Diese weite Auslegung ergebe sich auch aus Erwägungsgrund 146 der DSGVO. Danach ist der Begriff des Schadens „im Lichte der Rechtsprechung des Gerichtshofs weit auf eine Art und Weise [auszulegen], die den Zielen dieser Verordnung in vollem Umfang entspricht". Zudem sehe Erwägungsgrund 85 der DSGVO Beispiele für materiellen und immateriellen Schaden vor und spricht hier auch von dem „Verlust der Kontrolle“ über personenbezogene Daten, ohne den Schaden auch an die tatsächliche missbräuchliche Verwendung der betreffenden Daten zu knüpfen. Zuletzt argumentiert der EuGH noch mit dem Ziel der DSGVO, ein hohes Schutzniveau für natürliche Personen bei der Verarbeitung personenbezogener Daten in der Union sicherzustellen.

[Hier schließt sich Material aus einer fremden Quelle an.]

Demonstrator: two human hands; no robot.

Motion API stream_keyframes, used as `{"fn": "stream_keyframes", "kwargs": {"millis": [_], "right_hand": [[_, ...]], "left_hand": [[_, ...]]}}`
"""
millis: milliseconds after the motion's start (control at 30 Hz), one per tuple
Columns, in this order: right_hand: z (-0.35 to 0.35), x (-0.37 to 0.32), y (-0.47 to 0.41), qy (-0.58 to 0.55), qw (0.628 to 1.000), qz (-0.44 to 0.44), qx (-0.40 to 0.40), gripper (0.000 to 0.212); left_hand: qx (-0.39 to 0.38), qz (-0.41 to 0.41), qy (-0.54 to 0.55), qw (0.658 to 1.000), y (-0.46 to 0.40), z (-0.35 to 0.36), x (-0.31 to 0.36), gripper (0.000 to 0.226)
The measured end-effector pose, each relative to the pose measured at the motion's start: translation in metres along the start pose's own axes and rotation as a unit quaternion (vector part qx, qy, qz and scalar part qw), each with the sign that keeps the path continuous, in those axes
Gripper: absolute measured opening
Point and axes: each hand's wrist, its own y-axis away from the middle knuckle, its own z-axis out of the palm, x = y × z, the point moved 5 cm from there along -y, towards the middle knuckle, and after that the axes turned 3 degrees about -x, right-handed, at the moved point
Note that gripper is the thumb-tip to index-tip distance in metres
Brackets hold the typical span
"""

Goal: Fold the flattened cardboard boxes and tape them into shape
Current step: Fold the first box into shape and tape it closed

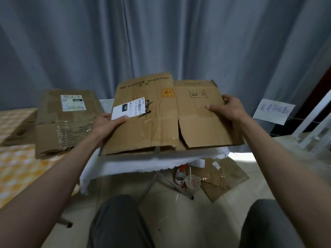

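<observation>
I've got the flattened brown cardboard box with its white shipping label, creased and tape-scarred, over the white-covered table; left hand and right hand pinch its side edges, with the stack of flattened cartons near my left fingers.

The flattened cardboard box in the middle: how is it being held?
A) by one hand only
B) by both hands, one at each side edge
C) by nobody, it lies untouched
B: the left hand and right hand each grip a side edge of the flattened cardboard box.
</observation>
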Motion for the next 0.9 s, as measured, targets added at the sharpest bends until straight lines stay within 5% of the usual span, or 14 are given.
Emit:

Der EuGH weist jedoch noch einmal deutlich daraufhin, dass die Beweislast für das Vorliegen eines (materiellen oder immateriellen) Schadens im Sinne des Art. 82 Abs. 1 DSGVO weiterhin bei den Betroffenen liegt.
Fazit
Im Ergebnis handelt es sich bei der Auffassung des EuGH um eine im Verhältnis zu den beiden eingangs beschriebenen Positionen um eine vermittelnde: Weder besteht immer auch ein immaterieller Schaden beim Betroffenen, wenn dieser befürchtet, dass ein DSGVO-Verstoß zu einer missbräuchlichen Verwendung der Daten führt, noch ist das Vorliegen eines Schadens in den Fällen der reinen „Befürchtung“ per se ausgeschlossen. Allerdings ist weiterhin unklar, wann genau nun ein Schaden im Sinne der Norm vorliegt - der EuGH sagt nur, dass dies der Fall sein kann. Klar ist einzig und allein, dass Rechtsanwender granularer differenzieren müssen als im Rahmen der eingangs beschriebenen Rechtsauffassungen und dass der Begriff des Schadens nach der DSGVO weit auszulegen ist. Zukünftig muss wohl auch auf die Wahrscheinlichkeit einer missbräuchlichen Verwendung aufgrund des DSGVO-Verstoßes abgestellt werden, mithin auch darauf, wie glaubhaft Betroffene das Bestehen einer begründeten Befürchtung, die Daten könnten aufgrund des DSGVO-Verstoßes missbräuchlich verwendet werden, machen können. Schwierigkeiten könnten sich daraus ergeben, dass Befürchtungen und Angst immer ein subjektives Element innewohnt. Hier stellt sich die Frage, in welchem Maße diese Subjektivität von den Gerichten zu berücksichtigen ist. Es lässt sich jedenfalls festhalten, dass das EuGH-Urteil die Entscheidungslinie der Gerichte der Mitgliedsstaaten in Schadensersatzstreitigkeiten aufgrund von DSGVO-Verstößen maßgeblich beeinflussen dürfte und in Zukunft gerade auch in Deutschland mit deutlich mehr Urteilen zugunsten der Betroffenen zu rechnen ist.